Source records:
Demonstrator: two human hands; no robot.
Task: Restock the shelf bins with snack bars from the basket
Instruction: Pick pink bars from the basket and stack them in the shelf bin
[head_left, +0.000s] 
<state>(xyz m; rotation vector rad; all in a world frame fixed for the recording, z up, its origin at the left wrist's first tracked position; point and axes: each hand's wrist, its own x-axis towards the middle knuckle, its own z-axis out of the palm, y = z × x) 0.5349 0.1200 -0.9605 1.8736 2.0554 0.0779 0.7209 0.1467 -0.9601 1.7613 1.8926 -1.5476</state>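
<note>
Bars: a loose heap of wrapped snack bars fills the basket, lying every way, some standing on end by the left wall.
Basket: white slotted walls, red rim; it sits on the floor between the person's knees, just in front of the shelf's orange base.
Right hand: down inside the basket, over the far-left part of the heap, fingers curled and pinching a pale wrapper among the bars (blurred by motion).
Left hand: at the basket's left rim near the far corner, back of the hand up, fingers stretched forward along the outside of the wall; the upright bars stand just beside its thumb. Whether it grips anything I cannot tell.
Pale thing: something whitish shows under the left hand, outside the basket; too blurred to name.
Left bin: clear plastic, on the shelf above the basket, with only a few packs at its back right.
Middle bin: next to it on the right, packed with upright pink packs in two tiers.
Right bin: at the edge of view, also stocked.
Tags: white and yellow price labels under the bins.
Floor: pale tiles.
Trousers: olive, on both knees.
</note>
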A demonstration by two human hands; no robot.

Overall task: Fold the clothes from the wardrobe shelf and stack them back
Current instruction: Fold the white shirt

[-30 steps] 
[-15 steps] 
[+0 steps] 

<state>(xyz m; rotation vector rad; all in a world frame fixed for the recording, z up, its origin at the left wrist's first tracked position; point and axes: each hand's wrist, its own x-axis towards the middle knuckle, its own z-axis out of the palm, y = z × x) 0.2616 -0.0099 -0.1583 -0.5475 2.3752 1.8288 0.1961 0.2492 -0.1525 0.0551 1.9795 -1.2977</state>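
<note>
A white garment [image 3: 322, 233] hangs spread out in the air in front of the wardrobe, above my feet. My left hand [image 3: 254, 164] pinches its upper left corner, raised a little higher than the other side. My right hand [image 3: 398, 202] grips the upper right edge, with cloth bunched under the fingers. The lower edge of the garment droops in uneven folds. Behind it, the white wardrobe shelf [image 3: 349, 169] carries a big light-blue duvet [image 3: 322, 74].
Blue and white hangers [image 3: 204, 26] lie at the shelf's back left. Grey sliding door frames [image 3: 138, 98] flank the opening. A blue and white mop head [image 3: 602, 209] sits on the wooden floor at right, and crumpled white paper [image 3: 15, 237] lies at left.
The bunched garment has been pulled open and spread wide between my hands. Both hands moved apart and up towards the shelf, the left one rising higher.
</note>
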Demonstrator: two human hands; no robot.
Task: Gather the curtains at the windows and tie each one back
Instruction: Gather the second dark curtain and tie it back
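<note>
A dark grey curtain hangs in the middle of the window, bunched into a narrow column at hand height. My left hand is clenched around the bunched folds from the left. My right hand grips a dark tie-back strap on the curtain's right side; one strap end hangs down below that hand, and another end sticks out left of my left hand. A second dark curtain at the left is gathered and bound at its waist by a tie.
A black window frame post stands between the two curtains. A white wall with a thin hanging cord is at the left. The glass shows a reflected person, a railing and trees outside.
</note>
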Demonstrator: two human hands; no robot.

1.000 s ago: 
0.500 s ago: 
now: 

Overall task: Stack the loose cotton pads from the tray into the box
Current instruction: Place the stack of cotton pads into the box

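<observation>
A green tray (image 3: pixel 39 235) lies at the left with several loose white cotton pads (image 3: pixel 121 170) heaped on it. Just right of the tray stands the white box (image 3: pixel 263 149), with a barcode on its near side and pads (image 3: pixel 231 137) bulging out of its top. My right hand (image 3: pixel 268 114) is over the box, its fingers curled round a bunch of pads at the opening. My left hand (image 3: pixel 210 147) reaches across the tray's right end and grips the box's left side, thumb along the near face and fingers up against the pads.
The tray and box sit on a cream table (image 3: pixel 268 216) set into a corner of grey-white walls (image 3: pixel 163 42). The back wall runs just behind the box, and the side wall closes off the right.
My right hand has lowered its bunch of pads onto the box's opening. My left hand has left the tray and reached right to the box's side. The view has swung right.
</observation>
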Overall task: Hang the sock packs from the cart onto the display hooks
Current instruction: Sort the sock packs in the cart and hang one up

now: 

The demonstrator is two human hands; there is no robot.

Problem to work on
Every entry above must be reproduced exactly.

Output
Demonstrator: two human hands; no robot.
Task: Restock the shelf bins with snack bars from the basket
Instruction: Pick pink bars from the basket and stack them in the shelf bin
[head_left, +0.000s] 
<state>(xyz m; rotation vector rad; all in a world frame fixed for the recording, z up, its origin at the left wrist's first tracked position; point and axes: each hand's wrist, its own x-axis towards the middle knuckle, its own z-axis out of the palm, y = z × x) 0.5349 0.1200 -0.9605 1.8736 2.0554 0.0779 0.7209 0.1467 -0.9601 1.7613 1.8926 -1.5476</state>
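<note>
Bars: a loose heap of wrapped snack bars fills the basket, lying every way, some standing on end by the left wall.
Basket: white slotted walls, red rim; it sits on the floor between the person's knees, just in front of the shelf's orange base.
Right hand: down inside the basket, over the far-left part of the heap, fingers curled and pinching a pale wrapper among the bars (blurred by motion).
Left hand: at the basket's left rim near the far corner, back of the hand up, fingers stretched forward along the outside of the wall; the upright bars stand just beside its thumb. Whether it grips anything I cannot tell.
Pale thing: something whitish shows under the left hand, outside the basket; too blurred to name.
Left bin: clear plastic, on the shelf above the basket, with only a few packs at its back right.
Middle bin: next to it on the right, packed with upright pink packs in two tiers.
Right bin: at the edge of view, also stocked.
Tags: white and yellow price labels under the bins.
Floor: pale tiles.
Trousers: olive, on both knees.
</note>
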A demonstration by two human hands; no robot.

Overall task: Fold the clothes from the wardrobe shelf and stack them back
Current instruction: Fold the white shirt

[-30 steps] 
[-15 steps] 
[+0 steps] 

<state>(xyz m; rotation vector rad; all in a world frame fixed for the recording, z up, its origin at the left wrist's first tracked position; point and axes: each hand's wrist, its own x-axis towards the middle knuckle, its own z-axis out of the palm, y = z × x) 0.2616 -0.0099 -0.1583 -0.5475 2.3752 1.8288 0.1961 0.2492 -0.1525 0.0551 1.9795 -1.2977</state>
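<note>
A white garment [image 3: 322, 233] hangs spread out in the air in front of the wardrobe, above my feet. My left hand [image 3: 254, 164] pinches its upper left corner, raised a little higher than the other side. My right hand [image 3: 398, 202] grips the upper right edge, with cloth bunched under the fingers. The lower edge of the garment droops in uneven folds. Behind it, the white wardrobe shelf [image 3: 349, 169] carries a big light-blue duvet [image 3: 322, 74].
Blue and white hangers [image 3: 204, 26] lie at the shelf's back left. Grey sliding door frames [image 3: 138, 98] flank the opening. A blue and white mop head [image 3: 602, 209] sits on the wooden floor at right, and crumpled white paper [image 3: 15, 237] lies at left.
The bunched garment has been pulled open and spread wide between my hands. Both hands moved apart and up towards the shelf, the left one rising higher.
</note>
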Demonstrator: two human hands; no robot.
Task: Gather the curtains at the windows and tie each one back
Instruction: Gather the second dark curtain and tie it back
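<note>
A dark grey curtain hangs in the middle of the window, bunched into a narrow column at hand height. My left hand is clenched around the bunched folds from the left. My right hand grips a dark tie-back strap on the curtain's right side; one strap end hangs down below that hand, and another end sticks out left of my left hand. A second dark curtain at the left is gathered and bound at its waist by a tie.
A black window frame post stands between the two curtains. A white wall with a thin hanging cord is at the left. The glass shows a reflected person, a railing and trees outside.
</note>
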Demonstrator: two human hands; no robot.

1.000 s ago: 
0.500 s ago: 
now: 

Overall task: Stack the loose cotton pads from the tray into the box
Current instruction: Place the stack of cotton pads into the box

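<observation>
A green tray (image 3: pixel 39 235) lies at the left with several loose white cotton pads (image 3: pixel 121 170) heaped on it. Just right of the tray stands the white box (image 3: pixel 263 149), with a barcode on its near side and pads (image 3: pixel 231 137) bulging out of its top. My right hand (image 3: pixel 268 114) is over the box, its fingers curled round a bunch of pads at the opening. My left hand (image 3: pixel 210 147) reaches across the tray's right end and grips the box's left side, thumb along the near face and fingers up against the pads.
The tray and box sit on a cream table (image 3: pixel 268 216) set into a corner of grey-white walls (image 3: pixel 163 42). The back wall runs just behind the box, and the side wall closes off the right.
My right hand has lowered its bunch of pads onto the box's opening. My left hand has left the tray and reached right to the box's side. The view has swung right.
</observation>
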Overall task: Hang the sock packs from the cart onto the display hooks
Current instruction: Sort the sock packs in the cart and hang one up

now: 

The demonstrator is two human hands; there is no robot.

That covers the exercise completely.